DATA EXTRACT =>
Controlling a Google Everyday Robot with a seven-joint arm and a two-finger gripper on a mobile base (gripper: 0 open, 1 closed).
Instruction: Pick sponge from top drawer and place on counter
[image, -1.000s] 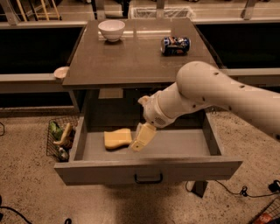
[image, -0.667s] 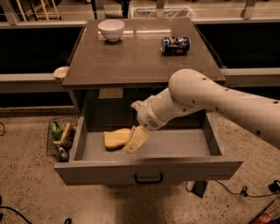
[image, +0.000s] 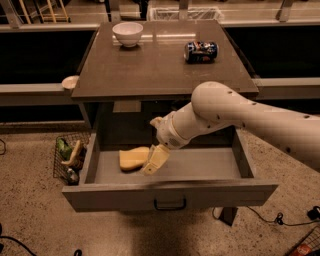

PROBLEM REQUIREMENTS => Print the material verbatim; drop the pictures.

YOUR RESPONSE =>
Controlling a Google Everyday Robot with a seven-joint arm and a two-finger gripper on a mobile base (gripper: 0 open, 1 closed).
Instruction: Pick sponge from top drawer and place on counter
[image, -1.000s] 
[image, -0.667s] 
[image, +0.000s] 

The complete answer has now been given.